The Crossing Guard
The Crossing Guard
R | 15 November 1995 (USA)
The Crossing Guard Trailers

Unable to move on from the loss of his daughter, Freddy, now a shell of the person he was before, swears to kill the man responsible for her death.

Reviews
Daninger very weak, unfortunately
WillSushyMedia This movie was so-so. It had it's moments, but wasn't the greatest.
Numerootno A story that's too fascinating to pass by...
Janae Milner Easily the biggest piece of Right wing non sense propaganda I ever saw.
adonis98-743-186503 The problem with this movie is not the performances Jack Nicholson is great in whatever you put him in and David Morse is good too but it seems to me that Sean Penn doesn't know what Drama is he has some very good scenes with dramatic values and some others that destroy the whole movie like having Nicholson going to a Strip Club every 30 minutes or even Robin Wright that should help Morse's character instead of dancing like crazy the actors are great but the script and direction haven't been written really that well although it is good to say that the ending was pretty good since both men have done mistakes and they accept them. The Crossing Guard is a beautiful movie that tries a lot to find the drama that it needs threw out it's story but the confusing direction and some pretty bad scenes and dialogue tear apart the movie i give it a 7/10.

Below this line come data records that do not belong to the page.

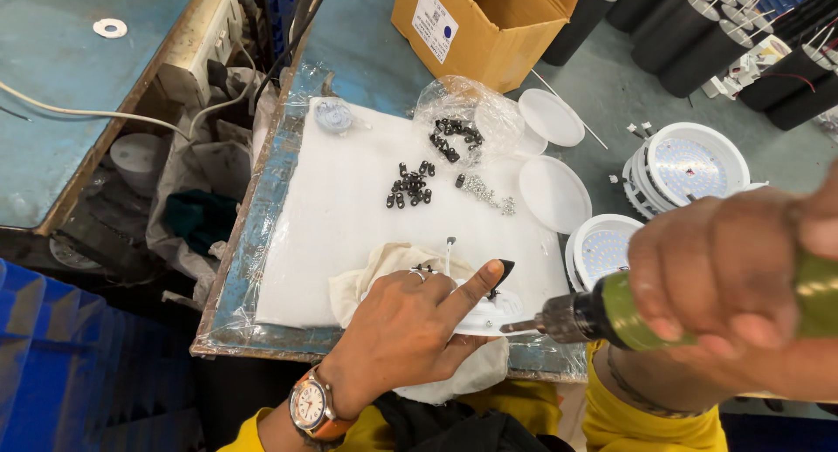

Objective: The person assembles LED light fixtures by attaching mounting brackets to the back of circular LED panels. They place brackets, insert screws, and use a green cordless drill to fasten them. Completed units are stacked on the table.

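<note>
My left hand (410, 330), with a ring and an orange-strapped watch, presses down on a white round lamp housing (489, 312) that lies on a cream cloth (375, 273); the index finger points across its top beside a small black clip (504, 270). My right hand (742, 269) grips a green powered screwdriver (611, 311), whose metal bit touches the housing's right edge. The housing sits at the near edge of a white foam pad (349, 208).
Black clips (410, 186) and silver screws (484, 190) lie loose on the pad, with more clips in a plastic bag (458, 120). White diffuser discs (552, 120), stacked LED lamps (685, 168), a cardboard box (489, 24) and black tubes (698, 33) stand behind. A power strip (205, 42) is at the left.
</note>
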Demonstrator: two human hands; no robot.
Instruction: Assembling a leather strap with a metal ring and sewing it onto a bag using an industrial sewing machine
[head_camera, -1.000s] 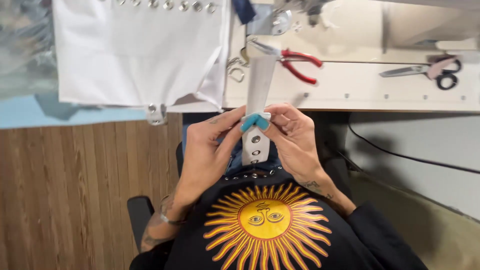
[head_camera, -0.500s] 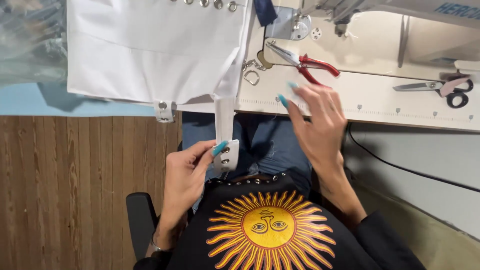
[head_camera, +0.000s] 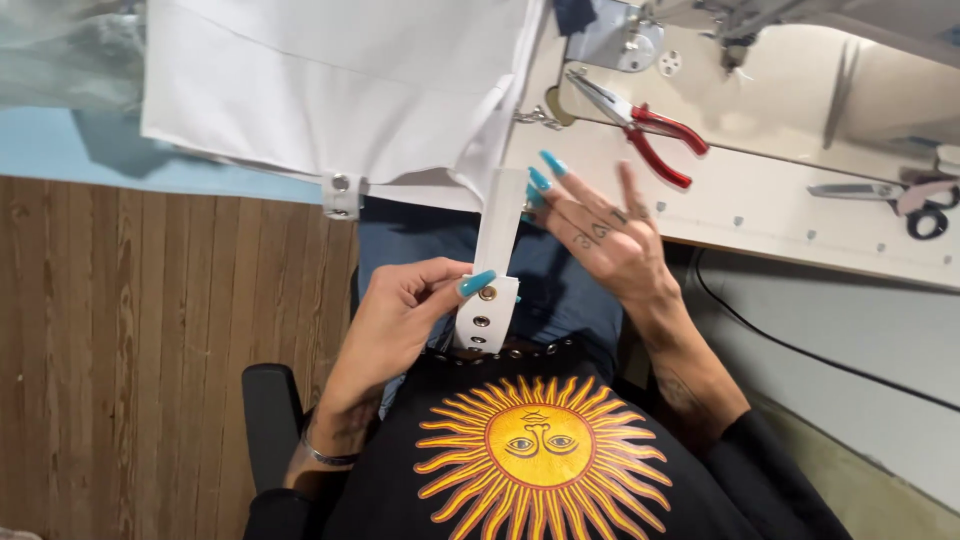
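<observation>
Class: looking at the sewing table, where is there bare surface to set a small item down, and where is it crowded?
Bare tabletop lies between the red pliers and the scissors, along the front edge. Another bare patch sits behind the pliers. It is crowded at the left: the white fabric, strap, left hand and right hand fill that corner.

Your red-handled pliers (head_camera: 645, 128) lying on the cream worktable (head_camera: 760, 200), your scissors (head_camera: 895, 195) well apart toward its right end, a metal sewing-machine part (head_camera: 613, 40) above the pliers, wooden plank floor (head_camera: 150, 330) to your left, a black cable (head_camera: 800, 345) below the tabletop.
</observation>
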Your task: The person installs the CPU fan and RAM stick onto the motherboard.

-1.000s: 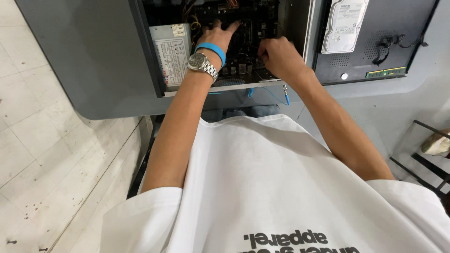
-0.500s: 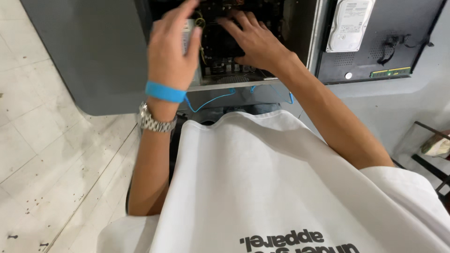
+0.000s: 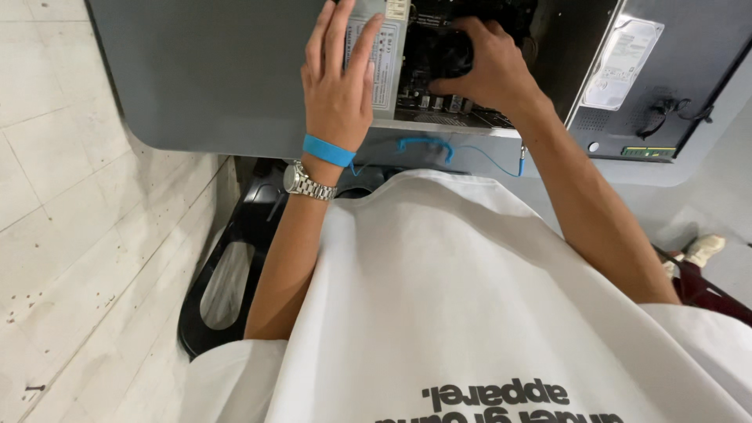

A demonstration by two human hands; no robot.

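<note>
Pale floor tiles spread wide to the left of the open computer case (image 3: 235, 78), which lies on a grey table. At the case's near edge, the left hand (image 3: 338, 74) rests flat on the power supply (image 3: 384, 55), fingers straight and slightly apart. Right of it, inside the case, the right hand (image 3: 486, 66) curls its fingers around the black cooler fan (image 3: 439, 55). A hard drive (image 3: 623, 63) sits at the case's far right.
</note>
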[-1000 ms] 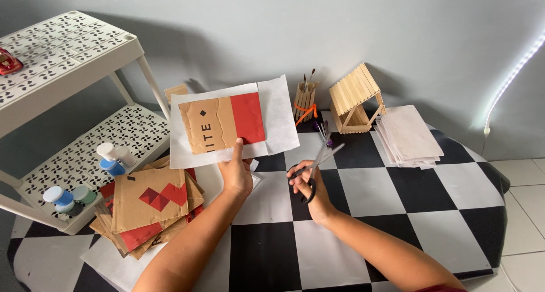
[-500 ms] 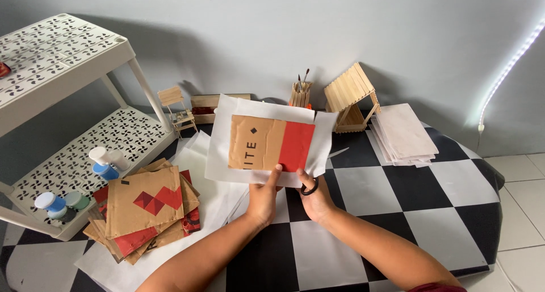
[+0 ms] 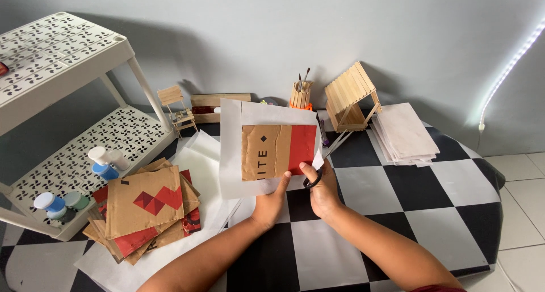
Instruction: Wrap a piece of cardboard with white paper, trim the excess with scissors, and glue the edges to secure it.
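Cardboard piece (image 3: 278,151) on white paper (image 3: 231,155), gripped between both hands

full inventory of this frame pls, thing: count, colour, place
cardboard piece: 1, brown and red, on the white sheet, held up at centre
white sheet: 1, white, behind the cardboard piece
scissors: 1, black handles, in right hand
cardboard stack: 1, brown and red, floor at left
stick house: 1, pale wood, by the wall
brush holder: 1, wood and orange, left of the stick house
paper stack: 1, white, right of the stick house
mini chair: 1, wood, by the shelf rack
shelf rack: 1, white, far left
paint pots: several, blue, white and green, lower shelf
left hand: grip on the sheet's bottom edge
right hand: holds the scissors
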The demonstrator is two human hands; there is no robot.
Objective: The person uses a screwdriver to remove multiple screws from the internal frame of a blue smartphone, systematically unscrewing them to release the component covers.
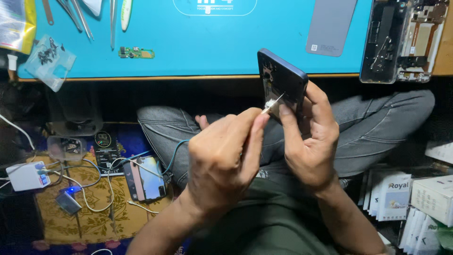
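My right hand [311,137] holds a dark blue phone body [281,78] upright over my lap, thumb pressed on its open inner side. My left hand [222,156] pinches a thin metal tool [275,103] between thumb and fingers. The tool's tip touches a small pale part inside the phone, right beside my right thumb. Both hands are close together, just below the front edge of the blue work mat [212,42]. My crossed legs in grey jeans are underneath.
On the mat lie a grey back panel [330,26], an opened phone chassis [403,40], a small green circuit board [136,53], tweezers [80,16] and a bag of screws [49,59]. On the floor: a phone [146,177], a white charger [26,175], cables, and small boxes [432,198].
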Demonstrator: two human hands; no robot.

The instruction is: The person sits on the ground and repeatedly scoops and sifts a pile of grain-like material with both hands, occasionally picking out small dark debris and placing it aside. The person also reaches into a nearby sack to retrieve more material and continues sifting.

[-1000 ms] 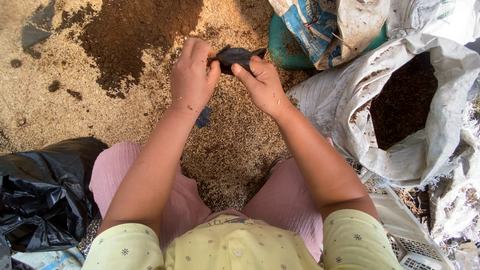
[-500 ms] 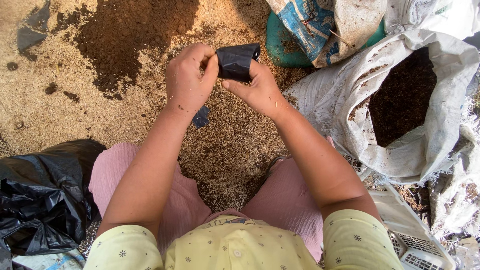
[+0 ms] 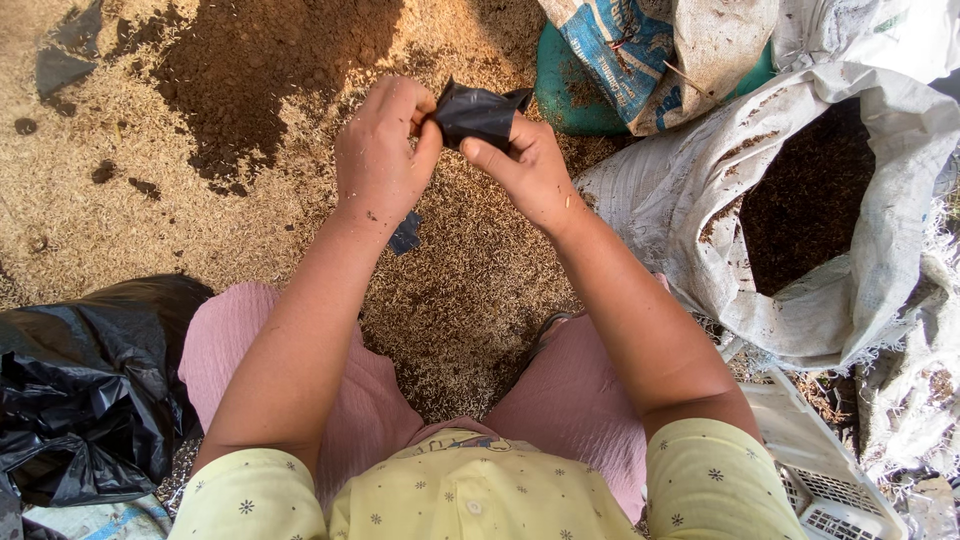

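Both hands meet above a floor of rice husks. The left hand and the right hand are each closed in a pinch on a small black plastic bag, held between them at its crumpled edges. To the right stands an open white woven sack holding dark soil. Above it leans a blue-and-white printed sack against a green container. A heap of black plastic bags lies lower left, and a white plastic crate lower right.
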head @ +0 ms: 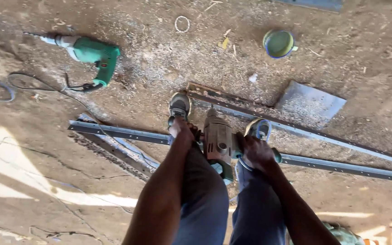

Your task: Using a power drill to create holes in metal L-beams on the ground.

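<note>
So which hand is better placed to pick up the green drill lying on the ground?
Left, probably. The green drill lies up on the left side, and the left hand is nearer to it than the right hand. Both hands currently grip the drill between the knees.

Both arms come down from the bottom edge toward the middle of the view, pretty much straight and bare to the wrist. The left hand [183,131] sits just left of centre, around 11 o'clock from the right hand, fingers curled tight into a closed grip with the knuckles facing up. The right hand [256,152] is at about 4 o'clock from it, also wrapped shut, back of the hand up, wrist slightly bent. The hands are close together but not touching. Legs in dark trousers run underneath the arms, feet planted up near 12 o'clock.
</note>
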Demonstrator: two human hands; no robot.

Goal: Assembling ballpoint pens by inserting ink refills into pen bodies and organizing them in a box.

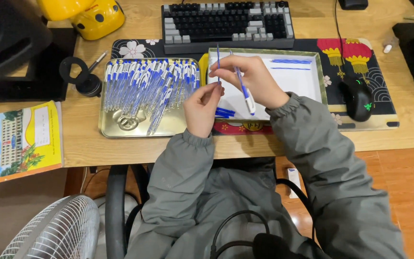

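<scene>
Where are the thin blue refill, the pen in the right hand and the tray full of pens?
thin blue refill (pixel 218 60), head view, on its upper shaft.
pen (pixel 248 101), head view, on its white lower barrel.
tray full of pens (pixel 168 127), head view, on its bare metal floor.

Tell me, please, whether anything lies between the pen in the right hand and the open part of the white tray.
Nothing visible does. The right hand holds the pen directly above the white tray, whose middle is bare. The left hand pinches a thin blue refill at the tray's left edge, off to the side.
</scene>
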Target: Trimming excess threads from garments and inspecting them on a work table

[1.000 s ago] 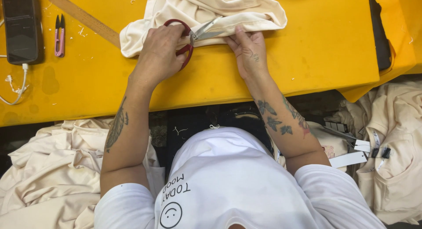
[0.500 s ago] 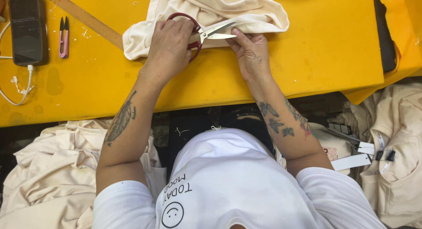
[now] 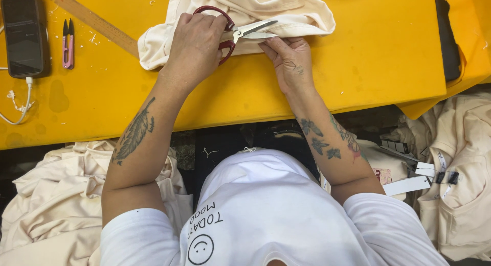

Robert Levy (levybob) Any film featuring Jack Nicholson is worth a look. So too Robin Wright. Add Angelica Huston and how can a film go wrong? And for quite a ways into the film, The Crossing Guard definitely holds the viewer's attention. Nicholson is fine as the grief-stricken father who knows only one way to assuage his grief and that is with violence. David Morse plays against type; there is a softness to his portrayal, a quality I had not seen in his more recent appearances. Robin Wright plays what might be the most interesting of characters, the woman sympathetic to her lover's situation, but unwilling to live with his sorrow.The story, in quite a subtle way, keeps the viewer shifting his / her sympathy between two of the main characters (played by St. Elsewhere's David Morse, and Nicholson); I was never certain about for whom to root. But in the final third of the movie, a definite moral tone takes over; the film became, for me, a message movie. It's earlier edginess is lost.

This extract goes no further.